_SOURCE INFORMATION_
* * * * * * *

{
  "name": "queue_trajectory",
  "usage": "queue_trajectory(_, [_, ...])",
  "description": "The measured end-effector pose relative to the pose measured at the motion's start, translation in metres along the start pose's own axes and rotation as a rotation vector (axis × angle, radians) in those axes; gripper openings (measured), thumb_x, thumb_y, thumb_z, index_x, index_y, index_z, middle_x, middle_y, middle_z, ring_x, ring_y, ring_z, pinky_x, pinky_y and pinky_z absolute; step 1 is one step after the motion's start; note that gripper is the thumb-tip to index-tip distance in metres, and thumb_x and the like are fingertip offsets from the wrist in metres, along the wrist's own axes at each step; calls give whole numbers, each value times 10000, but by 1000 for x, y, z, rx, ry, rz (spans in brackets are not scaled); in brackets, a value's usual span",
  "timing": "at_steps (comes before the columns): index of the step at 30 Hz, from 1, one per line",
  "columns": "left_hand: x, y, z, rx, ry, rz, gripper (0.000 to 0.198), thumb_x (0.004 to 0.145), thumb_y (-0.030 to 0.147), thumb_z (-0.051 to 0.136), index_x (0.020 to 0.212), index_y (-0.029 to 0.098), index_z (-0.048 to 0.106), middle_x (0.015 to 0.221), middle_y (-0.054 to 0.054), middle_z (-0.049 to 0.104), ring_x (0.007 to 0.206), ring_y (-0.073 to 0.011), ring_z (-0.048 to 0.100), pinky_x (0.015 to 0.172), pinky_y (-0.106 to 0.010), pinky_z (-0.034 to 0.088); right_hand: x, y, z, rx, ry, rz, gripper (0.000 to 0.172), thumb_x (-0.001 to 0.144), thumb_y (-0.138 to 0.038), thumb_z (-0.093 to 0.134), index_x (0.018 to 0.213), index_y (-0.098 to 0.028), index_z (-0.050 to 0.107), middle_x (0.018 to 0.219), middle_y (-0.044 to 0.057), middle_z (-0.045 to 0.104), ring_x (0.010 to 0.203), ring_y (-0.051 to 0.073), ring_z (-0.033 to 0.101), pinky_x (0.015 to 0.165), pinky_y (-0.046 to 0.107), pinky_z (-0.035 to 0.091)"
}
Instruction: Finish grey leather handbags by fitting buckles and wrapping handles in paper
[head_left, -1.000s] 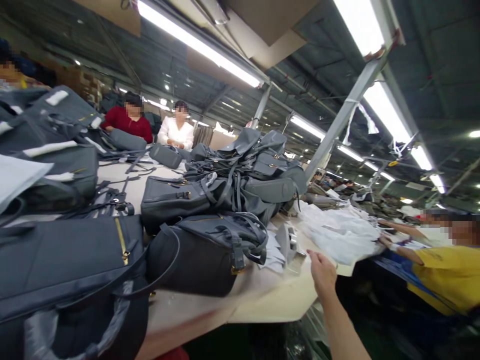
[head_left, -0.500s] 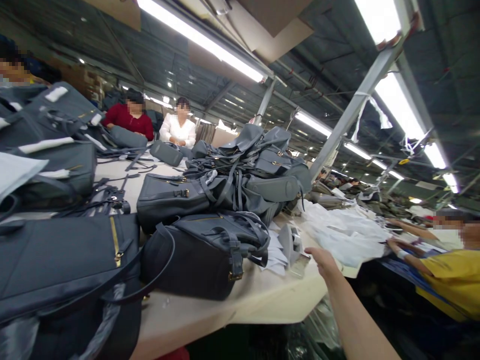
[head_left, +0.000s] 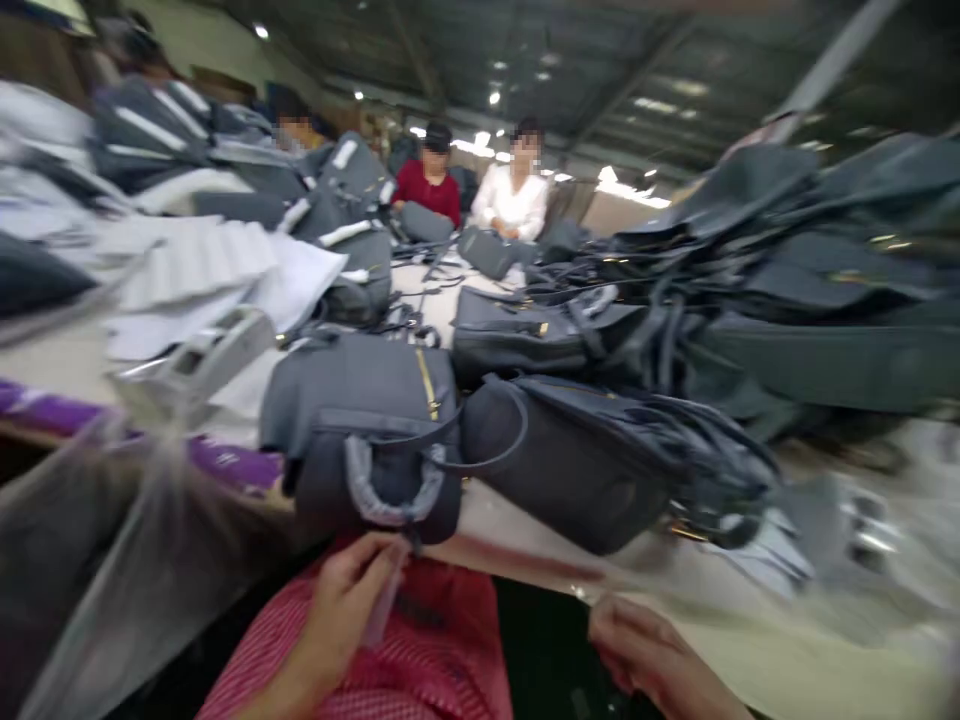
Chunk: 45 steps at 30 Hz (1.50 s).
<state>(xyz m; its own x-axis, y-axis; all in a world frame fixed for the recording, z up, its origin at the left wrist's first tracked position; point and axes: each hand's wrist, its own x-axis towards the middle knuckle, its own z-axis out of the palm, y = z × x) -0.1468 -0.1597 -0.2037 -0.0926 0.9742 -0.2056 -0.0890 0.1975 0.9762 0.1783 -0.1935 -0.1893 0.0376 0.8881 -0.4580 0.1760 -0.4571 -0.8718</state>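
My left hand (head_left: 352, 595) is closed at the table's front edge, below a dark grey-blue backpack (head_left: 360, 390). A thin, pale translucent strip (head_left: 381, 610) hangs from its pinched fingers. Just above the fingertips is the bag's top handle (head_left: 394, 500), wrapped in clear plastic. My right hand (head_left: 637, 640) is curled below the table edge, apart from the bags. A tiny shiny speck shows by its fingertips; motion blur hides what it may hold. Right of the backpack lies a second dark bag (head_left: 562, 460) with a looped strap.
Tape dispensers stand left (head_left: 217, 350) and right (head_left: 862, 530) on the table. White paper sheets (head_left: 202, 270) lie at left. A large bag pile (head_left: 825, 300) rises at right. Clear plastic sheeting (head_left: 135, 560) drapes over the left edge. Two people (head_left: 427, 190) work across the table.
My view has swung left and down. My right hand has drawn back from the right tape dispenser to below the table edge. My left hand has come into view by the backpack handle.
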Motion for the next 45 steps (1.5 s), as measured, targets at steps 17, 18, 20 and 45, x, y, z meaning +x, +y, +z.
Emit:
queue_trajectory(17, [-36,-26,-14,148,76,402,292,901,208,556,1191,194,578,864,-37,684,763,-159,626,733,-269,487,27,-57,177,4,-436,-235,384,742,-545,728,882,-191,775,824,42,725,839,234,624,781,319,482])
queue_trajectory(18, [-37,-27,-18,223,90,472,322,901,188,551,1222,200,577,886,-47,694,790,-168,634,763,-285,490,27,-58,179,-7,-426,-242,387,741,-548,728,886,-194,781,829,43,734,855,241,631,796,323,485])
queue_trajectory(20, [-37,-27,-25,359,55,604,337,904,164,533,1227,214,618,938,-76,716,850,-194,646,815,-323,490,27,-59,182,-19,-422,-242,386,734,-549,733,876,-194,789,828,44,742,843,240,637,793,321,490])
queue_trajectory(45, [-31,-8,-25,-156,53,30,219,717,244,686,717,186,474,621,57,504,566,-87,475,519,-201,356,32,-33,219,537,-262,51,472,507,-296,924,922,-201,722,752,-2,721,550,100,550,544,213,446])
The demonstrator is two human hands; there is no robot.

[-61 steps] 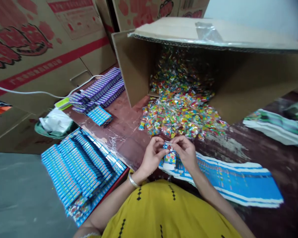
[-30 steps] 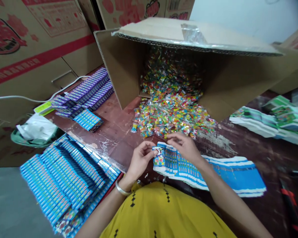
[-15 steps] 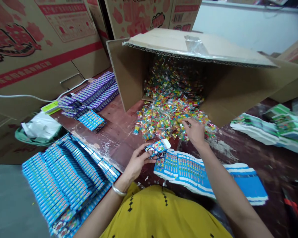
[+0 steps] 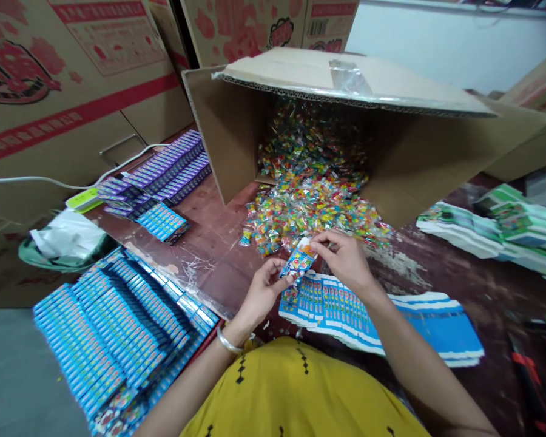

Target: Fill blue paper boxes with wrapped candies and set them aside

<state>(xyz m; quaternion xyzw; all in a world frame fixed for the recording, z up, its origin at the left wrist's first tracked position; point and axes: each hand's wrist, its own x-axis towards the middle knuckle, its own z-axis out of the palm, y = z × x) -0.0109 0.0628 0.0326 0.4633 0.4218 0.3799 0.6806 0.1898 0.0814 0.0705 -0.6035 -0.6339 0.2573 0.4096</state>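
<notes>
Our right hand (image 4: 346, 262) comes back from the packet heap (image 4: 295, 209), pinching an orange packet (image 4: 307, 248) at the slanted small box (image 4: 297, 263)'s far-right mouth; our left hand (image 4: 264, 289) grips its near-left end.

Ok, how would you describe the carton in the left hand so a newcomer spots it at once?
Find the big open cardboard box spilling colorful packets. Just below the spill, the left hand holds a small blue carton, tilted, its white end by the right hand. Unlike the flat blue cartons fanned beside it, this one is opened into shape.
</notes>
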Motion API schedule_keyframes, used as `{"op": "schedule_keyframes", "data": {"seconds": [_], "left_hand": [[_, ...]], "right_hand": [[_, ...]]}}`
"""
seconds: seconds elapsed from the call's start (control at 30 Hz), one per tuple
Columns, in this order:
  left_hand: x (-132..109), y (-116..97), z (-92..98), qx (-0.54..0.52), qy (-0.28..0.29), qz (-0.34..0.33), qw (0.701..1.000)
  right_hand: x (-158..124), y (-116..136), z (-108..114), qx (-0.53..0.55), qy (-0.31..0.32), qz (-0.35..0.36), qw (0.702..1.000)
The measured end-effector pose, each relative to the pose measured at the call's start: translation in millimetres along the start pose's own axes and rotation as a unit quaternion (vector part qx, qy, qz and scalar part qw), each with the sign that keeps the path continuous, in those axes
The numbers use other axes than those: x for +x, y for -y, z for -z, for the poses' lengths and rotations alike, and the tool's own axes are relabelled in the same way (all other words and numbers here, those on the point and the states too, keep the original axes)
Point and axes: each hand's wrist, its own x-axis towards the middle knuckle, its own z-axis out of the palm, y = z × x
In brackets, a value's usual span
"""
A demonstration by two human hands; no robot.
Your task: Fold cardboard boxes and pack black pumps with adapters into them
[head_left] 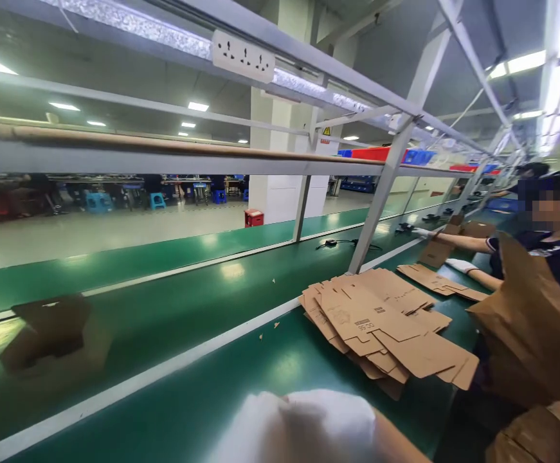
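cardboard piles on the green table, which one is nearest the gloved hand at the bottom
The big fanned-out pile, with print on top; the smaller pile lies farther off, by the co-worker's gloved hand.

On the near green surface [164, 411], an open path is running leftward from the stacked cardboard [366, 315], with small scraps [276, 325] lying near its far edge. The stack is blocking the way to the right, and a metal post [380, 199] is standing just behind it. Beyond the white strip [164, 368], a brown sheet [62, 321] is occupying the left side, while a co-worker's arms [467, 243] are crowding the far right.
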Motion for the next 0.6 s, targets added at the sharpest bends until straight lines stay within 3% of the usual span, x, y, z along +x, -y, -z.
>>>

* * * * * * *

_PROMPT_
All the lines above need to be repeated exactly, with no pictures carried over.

_ANSWER BOX_
{
  "name": "queue_trajectory",
  "usage": "queue_trajectory(_, [_, ...])",
  "description": "The measured end-effector pose relative to the pose measured at the motion's start, translation in metres along the start pose's own axes and rotation as a rotation vector (axis × angle, radians) in those axes; gripper openings (measured), thumb_x, thumb_y, thumb_z, index_x, index_y, index_z, middle_x, middle_y, middle_z, ring_x, ring_y, ring_z, pinky_x, pinky_y and pinky_z absolute; step 1 is one step after the motion's start; note that gripper is the thumb-tip to index-tip distance in metres, and thumb_x and the like are fingertip offsets from the wrist in metres, along the wrist's own axes at each step; calls give whole numbers, each value times 10000, but by 1000 for x, y, z, rx, ry, rz (spans in brackets are not scaled); in brackets, a value's usual span",
  "timing": "at_steps (comes before the columns): index of the step at 30 Hz, from 1, one per line",
  "columns": "left_hand: x, y, z, rx, ry, rz, gripper (0.000 to 0.198), thumb_x (0.004 to 0.145), thumb_y (-0.030 to 0.147), thumb_z (-0.051 to 0.136), index_x (0.020 to 0.212), index_y (-0.029 to 0.098), index_z (-0.048 to 0.106), middle_x (0.015 to 0.221), middle_y (-0.054 to 0.054), middle_z (-0.049 to 0.104), ring_x (0.007 to 0.206), ring_y (-0.073 to 0.011), ring_z (-0.048 to 0.100), pinky_x (0.015 to 0.172), pinky_y (-0.106 to 0.010), pinky_z (-0.034 to 0.088); right_hand: x, y, z, rx, ry, rz, gripper (0.000 to 0.172), thumb_x (-0.001 to 0.144), thumb_y (-0.138 to 0.038), thumb_z (-0.093 to 0.134), index_x (0.018 to 0.213), index_y (-0.098 to 0.028), index_z (-0.050 to 0.107), middle_x (0.018 to 0.219), middle_y (-0.044 to 0.057), middle_z (-0.045 to 0.104), ring_x (0.010 to 0.203), ring_y (-0.051 to 0.073), ring_z (-0.033 to 0.101), pinky_x (0.015 to 0.165), pinky_y (-0.046 to 0.107), pinky_z (-0.035 to 0.091)"
}
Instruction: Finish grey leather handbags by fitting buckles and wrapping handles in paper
[head_left, -1.000s] 
[head_left, -0.500s] 
[head_left, +0.000s] 
Chunk: 45 steps at 30 Hz (1.50 s).
<state>(xyz m; its own x-axis, y-axis; all in a world frame fixed for the recording, z up, its origin at the left wrist's first tracked position; point and axes: each hand's wrist, its own x-axis towards the middle knuckle, its own z-axis out of the palm, y = z × x) -0.1468 -0.1597 -0.2037 -0.0926 0.9742 -0.2056 -0.0890 0.1975 0.9762 0.1783 -0.1935 -0.1893 0.0376 0.8881 -0.4580 0.1760 -0.4571 -0.8718</state>
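My left hand (head_left: 352, 595) is closed at the table's front edge, below a dark grey-blue backpack (head_left: 360, 390). A thin, pale translucent strip (head_left: 381, 610) hangs from its pinched fingers. Just above the fingertips is the bag's top handle (head_left: 394, 500), wrapped in clear plastic. My right hand (head_left: 637, 640) is curled below the table edge, apart from the bags. A tiny shiny speck shows by its fingertips; motion blur hides what it may hold. Right of the backpack lies a second dark bag (head_left: 562, 460) with a looped strap.
Tape dispensers stand left (head_left: 217, 350) and right (head_left: 862, 530) on the table. White paper sheets (head_left: 202, 270) lie at left. A large bag pile (head_left: 825, 300) rises at right. Clear plastic sheeting (head_left: 135, 560) drapes over the left edge. Two people (head_left: 427, 190) work across the table.
My view has swung left and down. My right hand has drawn back from the right tape dispenser to below the table edge. My left hand has come into view by the backpack handle.
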Motion for the next 45 steps (1.5 s), as measured, targets at steps 17, 18, 20 and 45, x, y, z meaning +x, +y, +z.
Emit:
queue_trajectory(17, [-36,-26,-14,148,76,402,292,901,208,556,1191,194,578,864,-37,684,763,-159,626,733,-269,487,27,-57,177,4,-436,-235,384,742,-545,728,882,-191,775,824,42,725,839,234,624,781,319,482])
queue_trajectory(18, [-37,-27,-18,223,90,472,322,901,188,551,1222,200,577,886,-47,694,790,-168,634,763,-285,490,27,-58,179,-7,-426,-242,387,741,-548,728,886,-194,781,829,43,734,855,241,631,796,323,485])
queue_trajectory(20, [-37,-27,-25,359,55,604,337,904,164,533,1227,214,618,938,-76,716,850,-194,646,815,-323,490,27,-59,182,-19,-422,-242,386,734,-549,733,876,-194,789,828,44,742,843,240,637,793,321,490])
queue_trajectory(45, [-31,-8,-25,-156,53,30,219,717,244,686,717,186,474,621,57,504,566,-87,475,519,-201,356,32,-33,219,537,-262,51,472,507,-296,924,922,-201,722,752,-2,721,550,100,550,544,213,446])
The demonstrator is two human hands; there is no robot.

[-61 steps] 
[-30 steps] 
[-15 steps] 
[+0 steps] 

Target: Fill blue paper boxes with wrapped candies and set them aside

<state>(xyz m; quaternion xyzw; all in a world frame fixed for the recording, z up, its origin at the left wrist's first tracked position; point and axes: each hand's wrist, its own x-axis towards the middle knuckle, its own z-axis out of the palm, y = z × x) -0.0109 0.0628 0.0326 0.4633 0.4218 0.3799 0.6806 0.1898 0.0814 0.0705 -0.6035 -0.6339 0.2573 0.4096</state>
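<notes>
Our right hand (image 4: 346, 262) comes back from the packet heap (image 4: 295, 209), pinching an orange packet (image 4: 307, 248) at the slanted small box (image 4: 297, 263)'s far-right mouth; our left hand (image 4: 264, 289) grips its near-left end.

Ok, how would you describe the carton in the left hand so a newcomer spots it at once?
Find the big open cardboard box spilling colorful packets. Just below the spill, the left hand holds a small blue carton, tilted, its white end by the right hand. Unlike the flat blue cartons fanned beside it, this one is opened into shape.
</notes>
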Motion API schedule_keyframes, used as `{"op": "schedule_keyframes", "data": {"seconds": [_], "left_hand": [[_, ...]], "right_hand": [[_, ...]]}}`
"""
seconds: seconds elapsed from the call's start (control at 30 Hz), one per tuple
Columns, in this order:
  left_hand: x (-132..109), y (-116..97), z (-92..98), qx (-0.54..0.52), qy (-0.28..0.29), qz (-0.34..0.33), qw (0.701..1.000)
  right_hand: x (-158..124), y (-116..136), z (-108..114), qx (-0.53..0.55), qy (-0.31..0.32), qz (-0.35..0.36), qw (0.702..1.000)
The measured end-effector pose, each relative to the pose measured at the call's start: translation in millimetres along the start pose's own axes and rotation as a unit quaternion (vector part qx, qy, qz and scalar part qw), each with the sign that keeps the path continuous, in those axes
The numbers use other axes than those: x for +x, y for -y, z for -z, for the poses' lengths and rotations alike, and the tool's own axes are relabelled in the same way (all other words and numbers here, those on the point and the states too, keep the original axes)
Point and axes: each hand's wrist, its own x-axis towards the middle knuckle, its own z-axis out of the palm, y = z × x
In brackets, a value's usual span
"""
A demonstration by two human hands; no robot.
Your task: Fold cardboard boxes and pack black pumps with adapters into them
[head_left] 
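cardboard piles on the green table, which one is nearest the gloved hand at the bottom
The big fanned-out pile, with print on top; the smaller pile lies farther off, by the co-worker's gloved hand.

On the near green surface [164, 411], an open path is running leftward from the stacked cardboard [366, 315], with small scraps [276, 325] lying near its far edge. The stack is blocking the way to the right, and a metal post [380, 199] is standing just behind it. Beyond the white strip [164, 368], a brown sheet [62, 321] is occupying the left side, while a co-worker's arms [467, 243] are crowding the far right.
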Motion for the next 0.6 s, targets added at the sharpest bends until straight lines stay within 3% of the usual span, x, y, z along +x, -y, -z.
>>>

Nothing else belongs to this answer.